Every line of the material is to be returned verbatim. Pictures stay out.

Data segment:
===============
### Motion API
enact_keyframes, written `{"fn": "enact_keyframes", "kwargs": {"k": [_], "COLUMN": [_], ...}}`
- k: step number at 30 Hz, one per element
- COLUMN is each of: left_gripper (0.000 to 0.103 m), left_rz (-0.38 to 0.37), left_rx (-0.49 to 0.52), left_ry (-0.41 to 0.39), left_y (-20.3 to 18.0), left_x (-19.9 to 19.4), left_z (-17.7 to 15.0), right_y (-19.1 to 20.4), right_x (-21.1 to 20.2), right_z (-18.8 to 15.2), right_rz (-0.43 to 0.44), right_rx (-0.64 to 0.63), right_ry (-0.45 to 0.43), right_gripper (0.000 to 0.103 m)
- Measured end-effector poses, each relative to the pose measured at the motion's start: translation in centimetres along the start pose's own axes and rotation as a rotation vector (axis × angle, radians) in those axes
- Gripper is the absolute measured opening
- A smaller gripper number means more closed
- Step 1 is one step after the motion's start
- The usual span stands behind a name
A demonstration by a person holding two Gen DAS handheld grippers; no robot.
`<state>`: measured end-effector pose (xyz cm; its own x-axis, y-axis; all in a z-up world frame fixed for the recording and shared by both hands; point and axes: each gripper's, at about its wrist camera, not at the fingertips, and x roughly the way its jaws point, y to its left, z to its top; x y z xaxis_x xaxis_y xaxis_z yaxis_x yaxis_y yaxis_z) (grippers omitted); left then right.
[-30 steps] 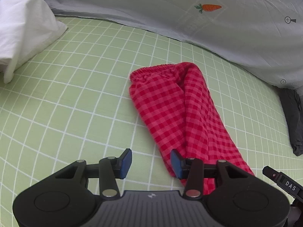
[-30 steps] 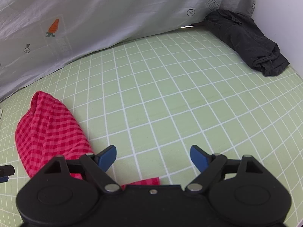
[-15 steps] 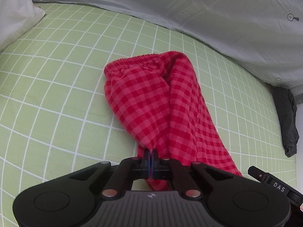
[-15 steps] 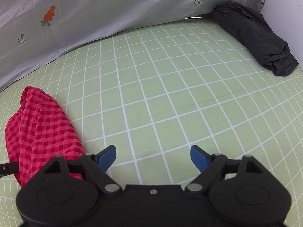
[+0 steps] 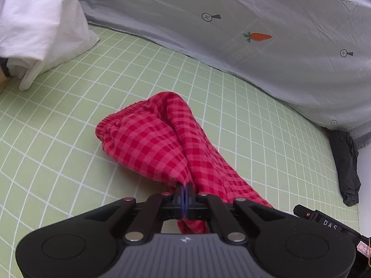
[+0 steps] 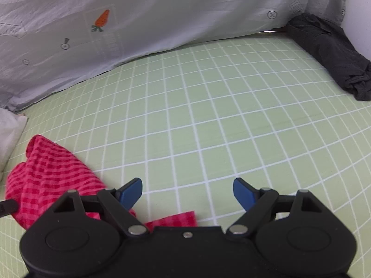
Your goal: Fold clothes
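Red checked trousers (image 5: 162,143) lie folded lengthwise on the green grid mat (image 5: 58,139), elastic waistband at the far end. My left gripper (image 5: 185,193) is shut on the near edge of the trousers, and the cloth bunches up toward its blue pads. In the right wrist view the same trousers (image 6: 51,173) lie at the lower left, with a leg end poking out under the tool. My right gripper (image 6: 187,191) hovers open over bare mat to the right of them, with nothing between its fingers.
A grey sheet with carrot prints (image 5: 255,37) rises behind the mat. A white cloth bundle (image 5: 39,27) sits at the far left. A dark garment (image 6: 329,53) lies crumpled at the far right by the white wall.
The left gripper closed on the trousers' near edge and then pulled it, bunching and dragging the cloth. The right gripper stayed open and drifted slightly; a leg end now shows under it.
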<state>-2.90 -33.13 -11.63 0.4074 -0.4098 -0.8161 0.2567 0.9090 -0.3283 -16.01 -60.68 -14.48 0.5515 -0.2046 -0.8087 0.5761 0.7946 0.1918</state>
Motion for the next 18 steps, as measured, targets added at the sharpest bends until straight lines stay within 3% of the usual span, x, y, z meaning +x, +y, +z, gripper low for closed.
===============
Task response:
### Motion API
enact_keyframes, written `{"fn": "enact_keyframes", "kwargs": {"k": [_], "COLUMN": [_], ...}}`
- k: step number at 30 Hz, one per element
- COLUMN is each of: left_gripper (0.000 to 0.103 m), left_rz (-0.38 to 0.37), left_rx (-0.49 to 0.52), left_ry (-0.41 to 0.39), left_y (-20.3 to 18.0), left_x (-19.9 to 19.4), left_z (-17.7 to 15.0), right_y (-19.1 to 20.4), right_x (-21.1 to 20.2), right_z (-18.8 to 15.2), right_rz (-0.43 to 0.44), right_rx (-0.64 to 0.63), right_ry (-0.45 to 0.43), right_gripper (0.000 to 0.103 m)
- Measured end-effector poses, each relative to the pose measured at the motion's start: translation in centimetres along the start pose's own axes and rotation as a rotation vector (axis × angle, radians) in those axes
- Gripper is the absolute measured opening
- A smaller gripper number means more closed
- Step 1 is one step after the motion's start
- The usual span stands behind a name
A demonstration by a person holding two Gen DAS handheld grippers; no robot.
`<state>`: measured end-effector pose (xyz cm; its own x-axis, y-axis; all in a z-up world frame fixed for the recording and shared by both hands; point and axes: each gripper's, at about its wrist camera, not at the fingertips, and x roughly the way its jaws point, y to its left, z to its top; x y z xaxis_x xaxis_y xaxis_z yaxis_x yaxis_y yaxis_z) (grippers omitted); left then right.
[-30 steps] 
[-30 steps] 
[-15 steps] 
[-15 steps] 
[+0 steps] 
[+0 steps] 
Your goal: Fold clothes
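Red checked trousers (image 5: 162,143) lie folded lengthwise on the green grid mat (image 5: 58,139), elastic waistband at the far end. My left gripper (image 5: 185,193) is shut on the near edge of the trousers, and the cloth bunches up toward its blue pads. In the right wrist view the same trousers (image 6: 51,173) lie at the lower left, with a leg end poking out under the tool. My right gripper (image 6: 187,191) hovers open over bare mat to the right of them, with nothing between its fingers.
A grey sheet with carrot prints (image 5: 255,37) rises behind the mat. A white cloth bundle (image 5: 39,27) sits at the far left. A dark garment (image 6: 329,53) lies crumpled at the far right by the white wall.
The left gripper closed on the trousers' near edge and then pulled it, bunching and dragging the cloth. The right gripper stayed open and drifted slightly; a leg end now shows under it.
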<state>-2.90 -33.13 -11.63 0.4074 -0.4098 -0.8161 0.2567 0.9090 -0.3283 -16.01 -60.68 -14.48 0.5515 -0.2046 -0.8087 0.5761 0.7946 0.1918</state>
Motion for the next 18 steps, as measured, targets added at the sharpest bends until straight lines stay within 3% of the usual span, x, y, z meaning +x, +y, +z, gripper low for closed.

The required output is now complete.